O_j∈O_sif S is_i＝U_mM is a particular value, then x ∈ { a, w }, where U_mRepresents the mth privileged user;

trusted subject minimum authority axiom: for privileged operation S_t＝u₁∪u₂∪u₃∪u₄∪…∪u_nThey are mapped into different roles, u, by a role mapping function RA₁,…,u_i,…,u_nRepresenting privileges and assigning these roles to designated users in the system, using U₁,U₂,…,U_mIndicates that RA (u) is obtained_i)＝U_i(ii) a Thus, there are m privileged users in the operating system, which together complete the privileged operation of the system, each privileged user U_iWith only the minimum privileges required to perform its work, and not to control the entire system, P (U), alone_i)＝min(∑u_jJ is more than or equal to 1 and less than or equal to n), i is more than or equal to 1 and less than or equal to m

Optionally, the type of the application includes: locally packaging the stored and installed system application, the local code of the Web application, and the remote code of the Web application.

Optionally, the type and storage characteristics of the object include: a general user space domain, a trusted user space domain, a system space domain, and a virus protection domain.

In a third aspect, an embodiment of the present invention provides a mobile Web system, including: the flash security module described above.

According to the technical scheme, the flash security module, the construction method and the mobile Web system can solve the problem of insufficient security caused by the fact that the current mobile Web system generally adopts autonomous access control, the flash system is applied to the mobile Web operating system, the corresponding mandatory access control policy group is made, the mandatory access control based on the security identification or the security policy group can be achieved, flexible dynamic policies are supported, the policy implementation and the policy decision are separated, the object manager is responsible for the policy implementation, the security server is responsible for the policy decision, when the security policy of one system needs to be modified, other key components such as a reference monitor and the like do not need to be modified, only the policy stored in the security policy server needs to be updated, and the security of the mobile Web system is improved.

Drawings

Fig. 1 is a schematic structural diagram of a flash security module of a mobile Web system according to an embodiment of the present invention;

fig. 2 is a schematic view for referring to a process of reading a system file by a Web application in a mobile Web system including the flash security module according to the embodiment shown in fig. 1 according to an embodiment of the present invention;

fig. 3 is a flowchart illustrating a method for constructing a flash security module of the mobile Web system according to the embodiment shown in fig. 1 according to an embodiment of the present invention.

Detailed Description

In order to make the objects, technical solutions and advantages of the embodiments of the present invention clearer, the technical solutions in the embodiments of the present invention will be clearly and completely described below with reference to the drawings in the embodiments of the present invention, and it is obvious that the described embodiments are only a part of the embodiments of the present invention, and not all of the embodiments. All other embodiments, which can be derived by a person skilled in the art from the embodiments of the present invention without making any creative effort, shall fall within the protection scope of the present invention.

Fig. 1 shows a schematic structural diagram of a flash security module of a mobile Web system according to an embodiment of the present invention, and as shown in fig. 1, a flash security module 10 of a mobile Web system according to this embodiment includes: an object manager 01, a security server 02 and an access vector buffer 03;

the security server 02 is configured to provide a security policy decision, maintain mapping between a security identifier and a security context, allocate a security identifier to a newly created object, and control the content of the access vector cache 03 to be correct and consistent;

the object manager 01 is in communication connection with the security server 02, the access vector buffer 03 and hooks in the mobile Web system respectively, and is used for providing interfaces for re-accessing, marking and multi-instance decision making from the security server 02, providing the access vector buffer 03 to allow the object manager 01 to cache access decision results, and providing the object manager 01 to receive and process security policy change notifications, wherein the multi-instance decision making specifies which member of a multi-instance resource set is accessed by a specific request;

the access vector buffer 03 is configured to buffer a preset security policy.

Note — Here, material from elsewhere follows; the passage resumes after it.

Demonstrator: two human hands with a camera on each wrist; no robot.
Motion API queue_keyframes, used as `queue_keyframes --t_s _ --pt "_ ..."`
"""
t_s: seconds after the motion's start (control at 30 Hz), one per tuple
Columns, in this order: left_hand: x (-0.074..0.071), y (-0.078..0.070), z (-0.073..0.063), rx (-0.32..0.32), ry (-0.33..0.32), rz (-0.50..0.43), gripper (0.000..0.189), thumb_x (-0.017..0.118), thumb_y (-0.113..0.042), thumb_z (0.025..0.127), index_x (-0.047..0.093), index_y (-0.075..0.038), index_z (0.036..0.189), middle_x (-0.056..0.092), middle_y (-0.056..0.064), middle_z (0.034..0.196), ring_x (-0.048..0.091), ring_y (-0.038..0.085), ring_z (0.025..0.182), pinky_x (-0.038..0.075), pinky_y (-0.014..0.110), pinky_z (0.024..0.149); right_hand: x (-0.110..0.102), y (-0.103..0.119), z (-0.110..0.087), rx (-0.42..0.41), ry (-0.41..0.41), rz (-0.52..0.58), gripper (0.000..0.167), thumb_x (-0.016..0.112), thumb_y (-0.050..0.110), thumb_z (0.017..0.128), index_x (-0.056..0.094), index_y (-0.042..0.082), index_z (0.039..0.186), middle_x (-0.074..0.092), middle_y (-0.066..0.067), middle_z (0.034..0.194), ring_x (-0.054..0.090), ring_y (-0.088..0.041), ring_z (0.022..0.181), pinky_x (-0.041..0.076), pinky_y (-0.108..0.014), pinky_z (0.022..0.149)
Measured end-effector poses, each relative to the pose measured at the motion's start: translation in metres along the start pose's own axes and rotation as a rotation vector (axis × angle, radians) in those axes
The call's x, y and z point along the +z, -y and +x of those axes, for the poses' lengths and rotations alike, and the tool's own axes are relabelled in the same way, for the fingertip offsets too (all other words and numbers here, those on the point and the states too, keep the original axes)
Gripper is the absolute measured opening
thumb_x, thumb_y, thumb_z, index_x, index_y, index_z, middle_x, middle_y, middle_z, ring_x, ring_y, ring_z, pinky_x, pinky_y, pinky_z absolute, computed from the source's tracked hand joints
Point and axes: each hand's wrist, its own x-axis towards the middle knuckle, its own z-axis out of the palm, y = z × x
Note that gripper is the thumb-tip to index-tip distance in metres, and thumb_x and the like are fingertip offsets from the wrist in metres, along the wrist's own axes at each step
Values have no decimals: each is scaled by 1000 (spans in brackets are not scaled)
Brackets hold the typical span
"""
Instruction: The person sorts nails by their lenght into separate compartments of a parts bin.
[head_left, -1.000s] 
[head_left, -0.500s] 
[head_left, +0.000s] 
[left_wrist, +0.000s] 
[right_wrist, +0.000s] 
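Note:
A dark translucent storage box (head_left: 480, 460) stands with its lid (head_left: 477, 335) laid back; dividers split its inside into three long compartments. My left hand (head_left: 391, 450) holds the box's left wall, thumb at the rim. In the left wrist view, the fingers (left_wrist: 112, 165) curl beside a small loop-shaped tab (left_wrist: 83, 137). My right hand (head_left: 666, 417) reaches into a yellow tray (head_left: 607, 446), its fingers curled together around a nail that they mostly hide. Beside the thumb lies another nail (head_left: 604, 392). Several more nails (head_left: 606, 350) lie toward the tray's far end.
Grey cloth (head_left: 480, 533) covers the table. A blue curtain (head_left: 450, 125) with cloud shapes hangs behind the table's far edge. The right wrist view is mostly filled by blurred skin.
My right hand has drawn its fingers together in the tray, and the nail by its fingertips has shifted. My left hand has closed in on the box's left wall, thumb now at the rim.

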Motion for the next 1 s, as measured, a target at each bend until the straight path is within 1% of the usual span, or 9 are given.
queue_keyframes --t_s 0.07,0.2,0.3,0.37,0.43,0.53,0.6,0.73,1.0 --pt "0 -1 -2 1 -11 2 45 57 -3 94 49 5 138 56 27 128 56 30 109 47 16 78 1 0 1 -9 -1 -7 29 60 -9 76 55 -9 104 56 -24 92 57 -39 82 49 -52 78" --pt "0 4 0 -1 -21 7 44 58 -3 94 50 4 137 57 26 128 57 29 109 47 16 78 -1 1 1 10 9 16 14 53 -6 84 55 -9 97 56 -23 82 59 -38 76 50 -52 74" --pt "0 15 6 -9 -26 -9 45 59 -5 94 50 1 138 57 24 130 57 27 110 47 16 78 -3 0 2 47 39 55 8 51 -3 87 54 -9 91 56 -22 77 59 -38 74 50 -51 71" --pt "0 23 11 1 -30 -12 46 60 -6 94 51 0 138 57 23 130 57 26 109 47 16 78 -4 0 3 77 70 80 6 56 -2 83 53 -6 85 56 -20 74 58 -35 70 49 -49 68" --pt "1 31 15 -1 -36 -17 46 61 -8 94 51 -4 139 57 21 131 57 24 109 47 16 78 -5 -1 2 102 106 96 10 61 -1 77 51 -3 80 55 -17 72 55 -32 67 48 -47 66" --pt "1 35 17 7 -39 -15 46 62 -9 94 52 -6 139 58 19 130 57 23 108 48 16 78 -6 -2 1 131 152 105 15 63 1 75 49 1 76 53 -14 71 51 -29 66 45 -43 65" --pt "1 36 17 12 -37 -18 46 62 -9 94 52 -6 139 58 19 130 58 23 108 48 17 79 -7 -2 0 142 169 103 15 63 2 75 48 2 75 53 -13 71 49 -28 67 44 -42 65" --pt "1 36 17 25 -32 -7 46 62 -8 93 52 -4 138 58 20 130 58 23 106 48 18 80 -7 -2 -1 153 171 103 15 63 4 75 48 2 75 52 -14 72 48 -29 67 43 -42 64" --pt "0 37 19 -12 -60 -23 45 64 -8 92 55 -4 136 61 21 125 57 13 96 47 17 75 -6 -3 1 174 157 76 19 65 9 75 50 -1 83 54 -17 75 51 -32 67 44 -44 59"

In a specific application, in a mobile Web system including the flash security module of this embodiment, referring to fig. 2, a process of a Web application reading a system file includes:

① when the Web application READs (READ ()) system FILEs, it sends a READ request of FILE _ READ ② first needs to call the corresponding interface of the flash security module by the hook (security _ FILE _ permission ()) after checking by DAC (autonomous access control) policy 3632 to improve efficiency ④ checks if the required rights of FILE _ READ request exist according to the policy cached in the access vector buffer AVC (call AVC _ has _ permission ()).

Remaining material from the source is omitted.